Retype, word for word, the lines from the first line of the entries through the line that holds "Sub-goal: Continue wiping"; leave out the pictures.

*** Opening of Record set ***

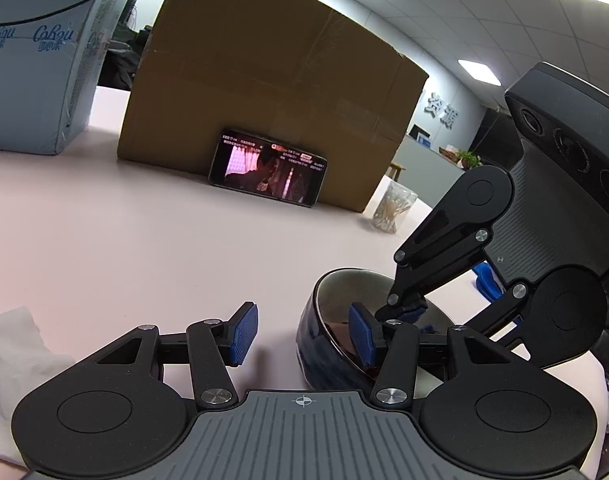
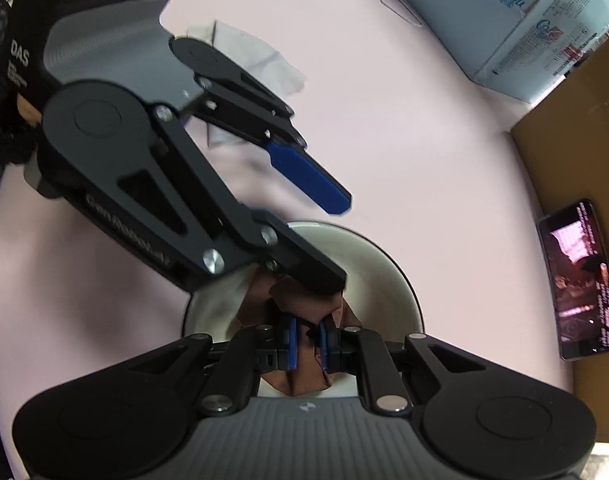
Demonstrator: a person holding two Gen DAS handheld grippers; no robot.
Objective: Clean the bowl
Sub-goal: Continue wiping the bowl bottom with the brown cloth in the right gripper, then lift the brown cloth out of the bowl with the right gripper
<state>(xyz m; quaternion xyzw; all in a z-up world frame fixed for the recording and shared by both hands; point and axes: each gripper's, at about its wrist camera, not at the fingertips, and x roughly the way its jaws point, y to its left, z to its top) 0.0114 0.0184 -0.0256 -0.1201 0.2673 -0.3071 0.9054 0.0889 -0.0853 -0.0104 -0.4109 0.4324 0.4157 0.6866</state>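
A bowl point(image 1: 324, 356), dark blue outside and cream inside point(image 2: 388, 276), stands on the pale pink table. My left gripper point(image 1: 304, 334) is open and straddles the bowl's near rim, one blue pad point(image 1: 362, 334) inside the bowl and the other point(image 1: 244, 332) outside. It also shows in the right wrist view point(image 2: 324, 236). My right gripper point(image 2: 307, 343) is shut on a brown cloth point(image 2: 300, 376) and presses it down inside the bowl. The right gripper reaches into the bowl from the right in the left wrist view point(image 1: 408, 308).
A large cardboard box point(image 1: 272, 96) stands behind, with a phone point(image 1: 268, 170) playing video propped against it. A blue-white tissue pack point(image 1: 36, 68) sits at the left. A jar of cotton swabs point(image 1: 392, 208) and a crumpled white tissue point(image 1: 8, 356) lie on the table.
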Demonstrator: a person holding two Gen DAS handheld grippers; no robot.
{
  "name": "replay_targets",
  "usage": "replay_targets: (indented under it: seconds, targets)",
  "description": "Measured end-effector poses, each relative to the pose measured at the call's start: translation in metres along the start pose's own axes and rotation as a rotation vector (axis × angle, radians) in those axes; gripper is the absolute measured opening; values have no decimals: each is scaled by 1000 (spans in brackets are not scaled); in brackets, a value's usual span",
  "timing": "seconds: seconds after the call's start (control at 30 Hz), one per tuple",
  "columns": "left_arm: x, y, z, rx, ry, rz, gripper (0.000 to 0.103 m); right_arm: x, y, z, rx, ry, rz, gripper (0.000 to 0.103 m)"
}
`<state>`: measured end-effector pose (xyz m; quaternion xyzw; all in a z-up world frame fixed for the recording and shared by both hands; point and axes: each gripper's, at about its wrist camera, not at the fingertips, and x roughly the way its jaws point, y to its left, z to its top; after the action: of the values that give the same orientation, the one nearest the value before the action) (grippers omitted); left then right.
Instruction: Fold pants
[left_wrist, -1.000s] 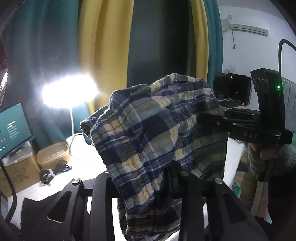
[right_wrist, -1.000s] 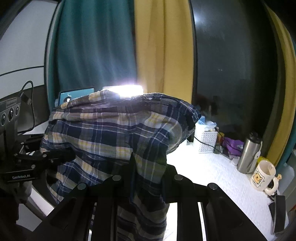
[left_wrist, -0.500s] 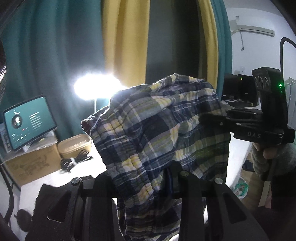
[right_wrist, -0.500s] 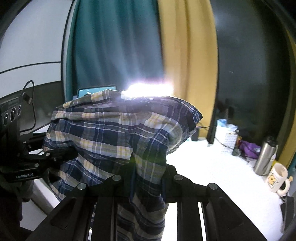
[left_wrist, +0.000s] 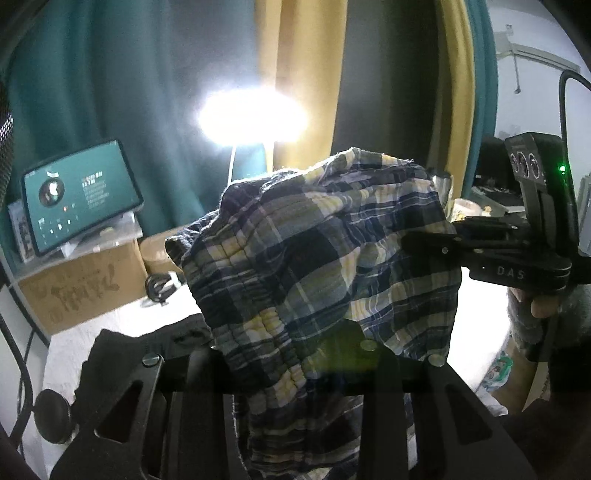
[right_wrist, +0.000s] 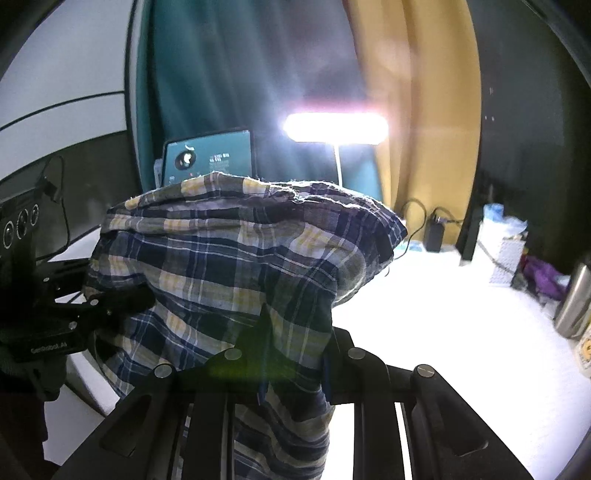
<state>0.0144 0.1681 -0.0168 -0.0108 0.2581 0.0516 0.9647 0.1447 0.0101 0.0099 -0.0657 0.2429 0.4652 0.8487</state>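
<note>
Plaid pants (left_wrist: 325, 258) hang bunched in mid-air above the white counter (right_wrist: 443, 332), pinched by left tool (left_wrist: 306, 354) and right tool (right_wrist: 291, 350), no fold yet laid.

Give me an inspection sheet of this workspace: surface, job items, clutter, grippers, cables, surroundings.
Surface: white table, brightly lit.
Job's things: plaid pants, bunched, held in the air by both grippers.
Clutter: tablet, cardboard box, dark cloth, flask.
Grippers: left gripper and right gripper both shut on the pants.
Cables: coiled cable by the box; charger lead at the back.
Surroundings: lamp, teal and yellow curtains.
</note>
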Motion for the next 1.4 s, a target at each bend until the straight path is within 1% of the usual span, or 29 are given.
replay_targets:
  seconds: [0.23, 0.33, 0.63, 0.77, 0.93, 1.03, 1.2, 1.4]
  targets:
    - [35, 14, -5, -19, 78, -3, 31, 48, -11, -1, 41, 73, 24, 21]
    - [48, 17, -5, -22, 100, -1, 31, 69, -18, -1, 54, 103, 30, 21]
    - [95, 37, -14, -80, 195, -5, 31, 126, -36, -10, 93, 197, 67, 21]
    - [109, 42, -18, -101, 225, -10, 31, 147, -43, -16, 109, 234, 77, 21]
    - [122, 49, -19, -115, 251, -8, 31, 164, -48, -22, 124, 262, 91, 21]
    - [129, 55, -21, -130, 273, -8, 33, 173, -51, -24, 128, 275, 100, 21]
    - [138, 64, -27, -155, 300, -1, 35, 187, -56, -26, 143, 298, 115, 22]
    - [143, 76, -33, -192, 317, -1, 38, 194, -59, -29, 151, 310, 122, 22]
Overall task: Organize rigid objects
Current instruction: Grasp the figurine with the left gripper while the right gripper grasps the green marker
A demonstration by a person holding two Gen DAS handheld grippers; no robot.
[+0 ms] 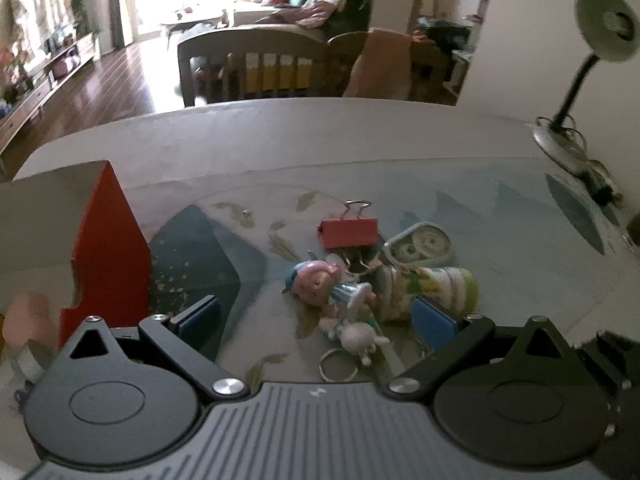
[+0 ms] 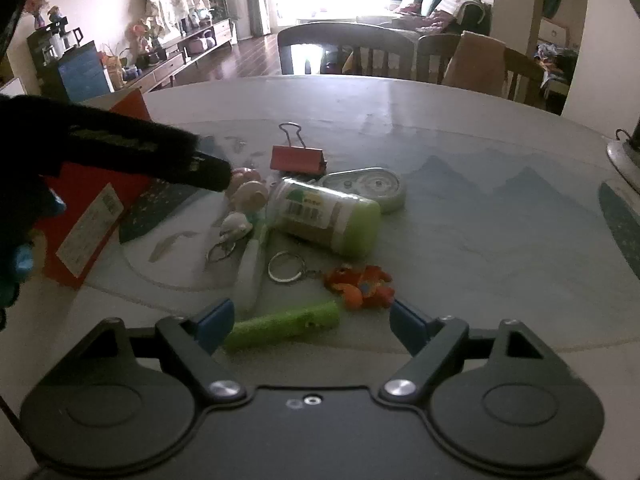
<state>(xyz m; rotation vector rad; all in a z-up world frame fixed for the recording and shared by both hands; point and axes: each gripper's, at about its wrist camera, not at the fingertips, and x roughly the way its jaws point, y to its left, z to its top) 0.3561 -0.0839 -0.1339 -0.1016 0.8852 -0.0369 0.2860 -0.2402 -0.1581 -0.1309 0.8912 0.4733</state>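
Note:
A pile of small objects lies on the patterned mat (image 2: 480,208). My left gripper (image 1: 316,324) is open low over a pink-haired doll (image 1: 320,284) and a white keychain toy (image 1: 360,338); neither pad touches them. Just beyond lie a green-capped bottle (image 1: 436,284), a red binder clip (image 1: 349,232) and a round tape dispenser (image 1: 420,244). My right gripper (image 2: 312,324) is open around a green stick (image 2: 282,326), with a gap at its right end. An orange keychain toy (image 2: 360,280) and its ring (image 2: 285,266) lie just past it. The left gripper (image 2: 208,172) shows as a dark shape over the doll (image 2: 248,192).
A red box (image 1: 108,256) stands open at the left of the pile, also the red box (image 2: 92,208) in the right wrist view. A desk lamp (image 1: 600,36) stands at the table's far right. Chairs (image 2: 344,48) line the far edge. A white pen (image 2: 252,268) lies beside the key ring.

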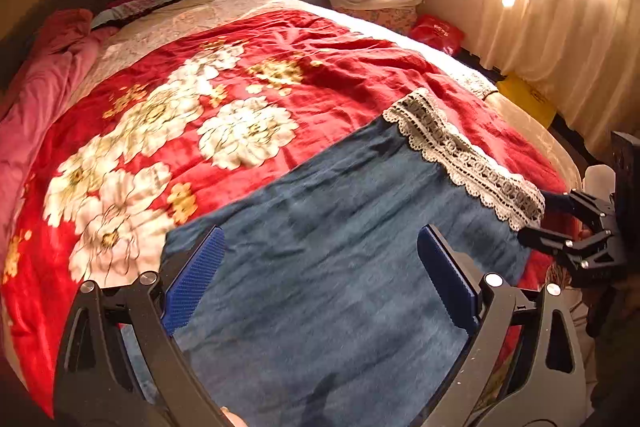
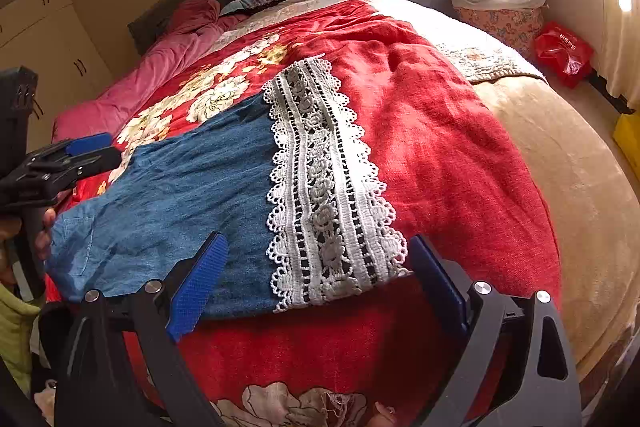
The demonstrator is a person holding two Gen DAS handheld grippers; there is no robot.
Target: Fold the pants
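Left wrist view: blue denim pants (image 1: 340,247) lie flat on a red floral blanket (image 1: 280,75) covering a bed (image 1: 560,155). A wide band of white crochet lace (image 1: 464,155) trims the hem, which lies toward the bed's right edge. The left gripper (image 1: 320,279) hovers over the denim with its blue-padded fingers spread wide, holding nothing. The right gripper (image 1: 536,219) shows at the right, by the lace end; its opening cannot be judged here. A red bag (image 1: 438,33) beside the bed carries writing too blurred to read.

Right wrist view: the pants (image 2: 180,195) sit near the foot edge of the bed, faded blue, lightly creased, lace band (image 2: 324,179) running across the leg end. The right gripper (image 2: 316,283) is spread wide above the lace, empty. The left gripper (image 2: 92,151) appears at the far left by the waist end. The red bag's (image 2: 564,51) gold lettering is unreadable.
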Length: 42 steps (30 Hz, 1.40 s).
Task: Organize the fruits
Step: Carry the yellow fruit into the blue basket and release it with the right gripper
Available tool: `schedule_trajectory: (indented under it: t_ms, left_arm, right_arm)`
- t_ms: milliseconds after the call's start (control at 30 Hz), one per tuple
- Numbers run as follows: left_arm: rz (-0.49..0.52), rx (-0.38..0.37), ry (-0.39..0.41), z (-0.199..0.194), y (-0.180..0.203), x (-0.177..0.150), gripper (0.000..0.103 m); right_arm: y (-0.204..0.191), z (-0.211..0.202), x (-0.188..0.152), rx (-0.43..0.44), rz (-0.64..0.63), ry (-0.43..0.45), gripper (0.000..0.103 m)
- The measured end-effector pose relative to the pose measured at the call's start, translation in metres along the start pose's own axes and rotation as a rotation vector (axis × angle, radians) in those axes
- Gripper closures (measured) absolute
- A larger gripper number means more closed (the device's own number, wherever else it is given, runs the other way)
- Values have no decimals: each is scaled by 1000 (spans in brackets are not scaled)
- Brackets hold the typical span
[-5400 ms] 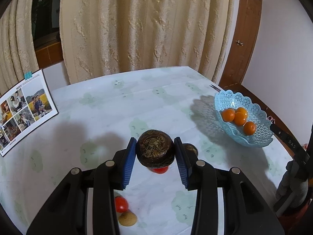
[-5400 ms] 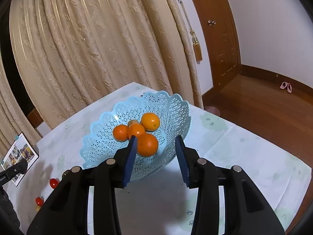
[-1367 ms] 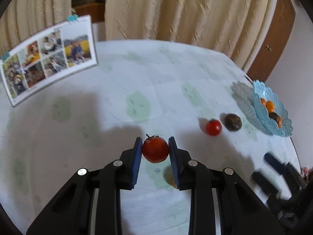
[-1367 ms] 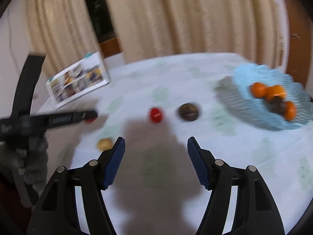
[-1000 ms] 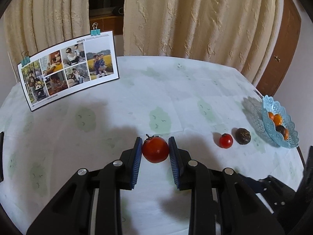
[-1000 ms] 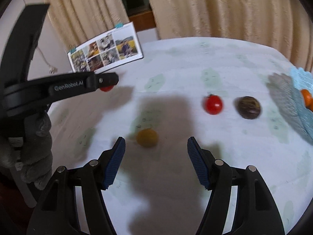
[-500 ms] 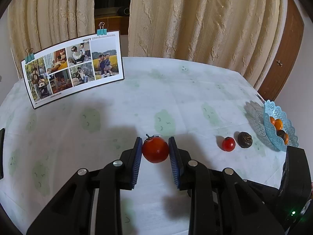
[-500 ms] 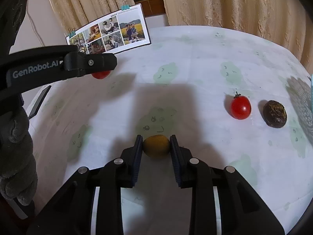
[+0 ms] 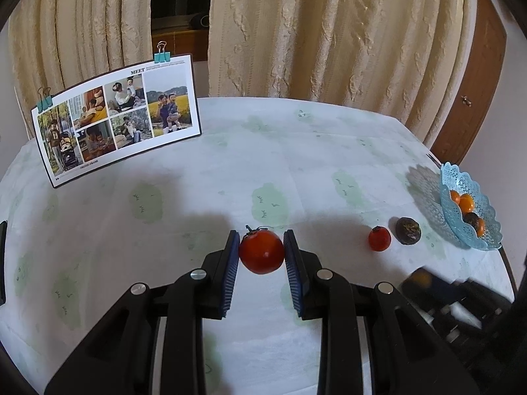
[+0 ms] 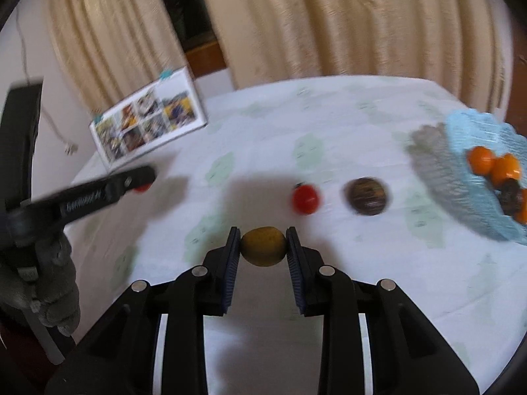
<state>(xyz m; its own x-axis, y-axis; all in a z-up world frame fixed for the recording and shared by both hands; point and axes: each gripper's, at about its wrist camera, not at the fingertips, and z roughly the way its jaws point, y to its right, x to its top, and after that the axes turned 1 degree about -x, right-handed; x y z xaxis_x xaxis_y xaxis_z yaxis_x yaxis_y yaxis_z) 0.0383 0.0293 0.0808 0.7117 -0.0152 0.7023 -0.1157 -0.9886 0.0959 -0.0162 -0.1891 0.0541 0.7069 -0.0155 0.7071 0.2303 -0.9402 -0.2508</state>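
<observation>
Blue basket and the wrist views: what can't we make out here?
- Blue basket contents: right wrist view motion-blurred and edge-cropped; tiny in left wrist view.
- Yellow-brown fruit in right gripper: type unclear.
- Tomato underside: left gripper pads cover its sides.

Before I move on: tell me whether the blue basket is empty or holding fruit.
Holding fruit. The blue basket contains orange fruits and a dark round one; the exact count is unclear.
</observation>
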Motion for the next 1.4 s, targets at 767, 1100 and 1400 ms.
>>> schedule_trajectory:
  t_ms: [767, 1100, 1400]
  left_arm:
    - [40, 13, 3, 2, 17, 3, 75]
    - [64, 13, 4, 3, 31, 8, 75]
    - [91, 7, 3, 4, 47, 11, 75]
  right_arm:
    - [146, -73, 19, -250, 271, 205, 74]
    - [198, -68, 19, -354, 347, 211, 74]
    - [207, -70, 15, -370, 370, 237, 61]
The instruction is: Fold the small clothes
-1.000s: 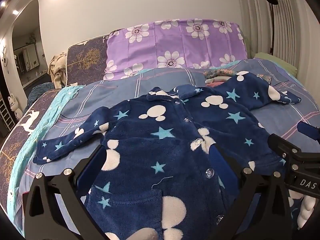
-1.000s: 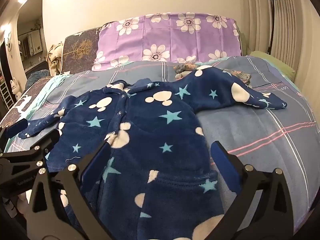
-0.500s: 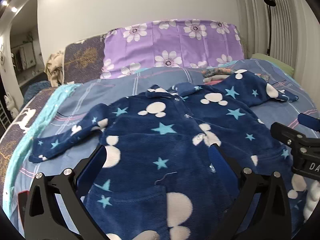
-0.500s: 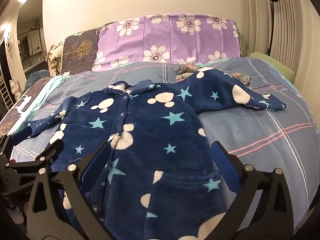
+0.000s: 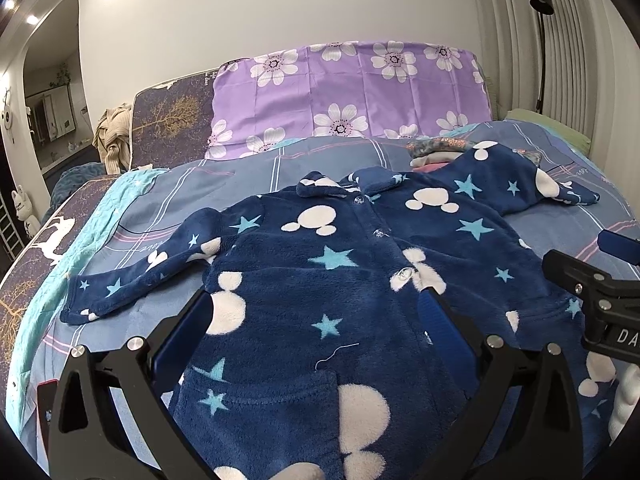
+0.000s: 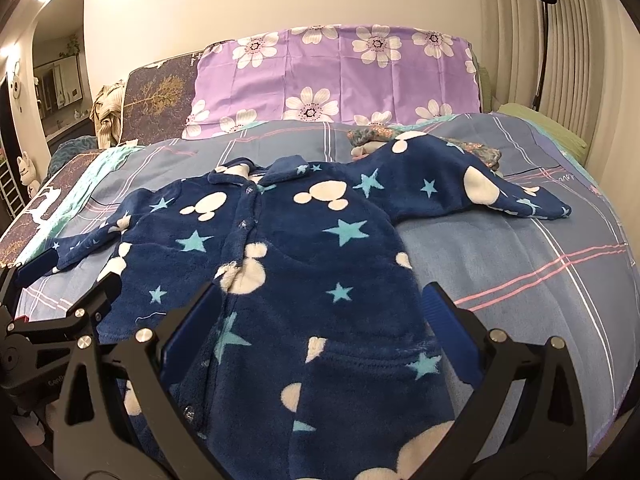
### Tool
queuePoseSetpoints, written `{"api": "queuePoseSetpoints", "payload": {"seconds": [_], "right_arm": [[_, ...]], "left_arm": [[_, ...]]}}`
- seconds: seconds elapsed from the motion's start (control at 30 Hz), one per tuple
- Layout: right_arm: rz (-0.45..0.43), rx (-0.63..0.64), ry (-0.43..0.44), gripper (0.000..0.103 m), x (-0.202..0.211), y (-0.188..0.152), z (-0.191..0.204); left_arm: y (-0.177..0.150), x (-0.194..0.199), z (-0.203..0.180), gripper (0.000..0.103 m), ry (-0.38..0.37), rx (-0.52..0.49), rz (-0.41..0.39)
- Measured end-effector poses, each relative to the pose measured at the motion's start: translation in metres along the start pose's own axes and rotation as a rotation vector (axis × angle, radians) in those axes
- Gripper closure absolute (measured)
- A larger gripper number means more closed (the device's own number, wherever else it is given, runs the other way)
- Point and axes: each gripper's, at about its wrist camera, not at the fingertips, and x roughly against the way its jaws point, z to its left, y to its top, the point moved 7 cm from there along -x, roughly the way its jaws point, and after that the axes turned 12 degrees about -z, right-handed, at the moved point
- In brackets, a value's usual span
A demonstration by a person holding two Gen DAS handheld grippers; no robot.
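Both claws gape wide above fleece jacket (image 5: 340, 280).

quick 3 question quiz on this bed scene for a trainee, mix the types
1. True or false: the blue top lies spread flat with both sleeves out.
2. What sits under the far sleeve? A) a book B) a small pile of clothes C) a lamp
3. Fill in: the pillow at the head of the bed is purple with white ____.

Key: 1 true. 2 B. 3 flowers.
Both the left gripper and right gripper hover over the top with jaws open, holding nothing.
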Motion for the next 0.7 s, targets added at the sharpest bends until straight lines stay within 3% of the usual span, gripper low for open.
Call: {"api": "queuePoseSetpoints", "payload": {"seconds": [0.43, 0.7], "right_arm": [[0.007, 0.010, 0.003, 0.002, -0.001, -0.001, 0.005], [0.005, 0.026, 0.000, 0.002, -0.001, -0.002, 0.011]], "left_arm": [[0.000, 0.001, 0.007, 0.001, -0.015, 0.017, -0.022], [-0.004, 0.001, 0.008, 0.001, -0.004, -0.023, -0.031]]}}
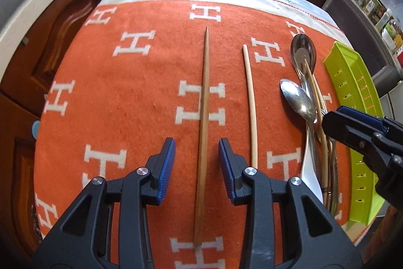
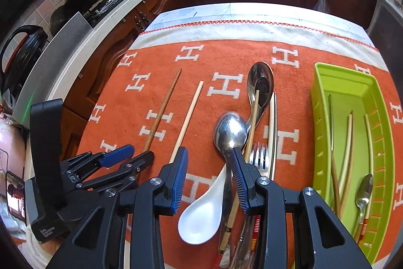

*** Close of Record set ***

(Solved problem)
Demonstrator: a person holding two Gen DAS handheld grippers; no robot.
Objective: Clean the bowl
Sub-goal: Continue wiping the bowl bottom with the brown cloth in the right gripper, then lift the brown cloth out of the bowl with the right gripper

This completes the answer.